Copy every record exactly.
Records provided Start Marker
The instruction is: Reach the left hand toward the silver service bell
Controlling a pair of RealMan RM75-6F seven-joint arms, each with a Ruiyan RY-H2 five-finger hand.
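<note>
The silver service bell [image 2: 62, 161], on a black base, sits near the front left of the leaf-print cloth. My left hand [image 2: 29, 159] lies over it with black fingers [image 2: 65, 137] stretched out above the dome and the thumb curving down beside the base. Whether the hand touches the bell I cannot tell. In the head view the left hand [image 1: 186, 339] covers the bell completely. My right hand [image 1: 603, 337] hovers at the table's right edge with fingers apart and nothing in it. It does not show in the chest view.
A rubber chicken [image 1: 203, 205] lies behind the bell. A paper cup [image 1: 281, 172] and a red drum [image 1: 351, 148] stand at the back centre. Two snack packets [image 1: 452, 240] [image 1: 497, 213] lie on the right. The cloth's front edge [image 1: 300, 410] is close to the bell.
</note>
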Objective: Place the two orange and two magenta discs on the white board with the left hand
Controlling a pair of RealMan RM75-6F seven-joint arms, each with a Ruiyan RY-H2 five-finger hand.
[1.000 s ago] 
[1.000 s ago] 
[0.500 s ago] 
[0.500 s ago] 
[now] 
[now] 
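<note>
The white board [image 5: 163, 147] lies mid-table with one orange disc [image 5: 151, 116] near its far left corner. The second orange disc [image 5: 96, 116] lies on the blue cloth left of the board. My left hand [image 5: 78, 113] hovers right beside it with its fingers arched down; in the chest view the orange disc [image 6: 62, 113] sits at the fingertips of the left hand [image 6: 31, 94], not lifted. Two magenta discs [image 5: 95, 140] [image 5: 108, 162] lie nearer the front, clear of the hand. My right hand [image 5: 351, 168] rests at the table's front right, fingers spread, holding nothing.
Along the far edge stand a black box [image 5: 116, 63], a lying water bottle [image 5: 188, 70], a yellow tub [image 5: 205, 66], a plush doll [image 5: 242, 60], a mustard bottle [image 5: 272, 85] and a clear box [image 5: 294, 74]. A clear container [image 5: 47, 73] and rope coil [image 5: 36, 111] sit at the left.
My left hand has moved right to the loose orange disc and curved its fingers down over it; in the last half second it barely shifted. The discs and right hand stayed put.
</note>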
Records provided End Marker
- Solution to the problem -
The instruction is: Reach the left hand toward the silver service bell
Controlling a pair of RealMan RM75-6F seven-joint arms, each with a Ruiyan RY-H2 five-finger hand.
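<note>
The silver service bell [image 2: 62, 161], on a black base, sits near the front left of the leaf-print cloth. My left hand [image 2: 29, 159] lies over it with black fingers [image 2: 65, 137] stretched out above the dome and the thumb curving down beside the base. Whether the hand touches the bell I cannot tell. In the head view the left hand [image 1: 186, 339] covers the bell completely. My right hand [image 1: 603, 337] hovers at the table's right edge with fingers apart and nothing in it. It does not show in the chest view.
A rubber chicken [image 1: 203, 205] lies behind the bell. A paper cup [image 1: 281, 172] and a red drum [image 1: 351, 148] stand at the back centre. Two snack packets [image 1: 452, 240] [image 1: 497, 213] lie on the right. The cloth's front edge [image 1: 300, 410] is close to the bell.
</note>
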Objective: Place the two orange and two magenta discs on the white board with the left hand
Controlling a pair of RealMan RM75-6F seven-joint arms, each with a Ruiyan RY-H2 five-finger hand.
[1.000 s ago] 
[1.000 s ago] 
[0.500 s ago] 
[0.500 s ago] 
[now] 
[now] 
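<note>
The white board [image 5: 163, 147] lies mid-table with one orange disc [image 5: 151, 116] near its far left corner. The second orange disc [image 5: 96, 116] lies on the blue cloth left of the board. My left hand [image 5: 78, 113] hovers right beside it with its fingers arched down; in the chest view the orange disc [image 6: 62, 113] sits at the fingertips of the left hand [image 6: 31, 94], not lifted. Two magenta discs [image 5: 95, 140] [image 5: 108, 162] lie nearer the front, clear of the hand. My right hand [image 5: 351, 168] rests at the table's front right, fingers spread, holding nothing.
Along the far edge stand a black box [image 5: 116, 63], a lying water bottle [image 5: 188, 70], a yellow tub [image 5: 205, 66], a plush doll [image 5: 242, 60], a mustard bottle [image 5: 272, 85] and a clear box [image 5: 294, 74]. A clear container [image 5: 47, 73] and rope coil [image 5: 36, 111] sit at the left.
My left hand has moved right to the loose orange disc and curved its fingers down over it; in the last half second it barely shifted. The discs and right hand stayed put.
</note>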

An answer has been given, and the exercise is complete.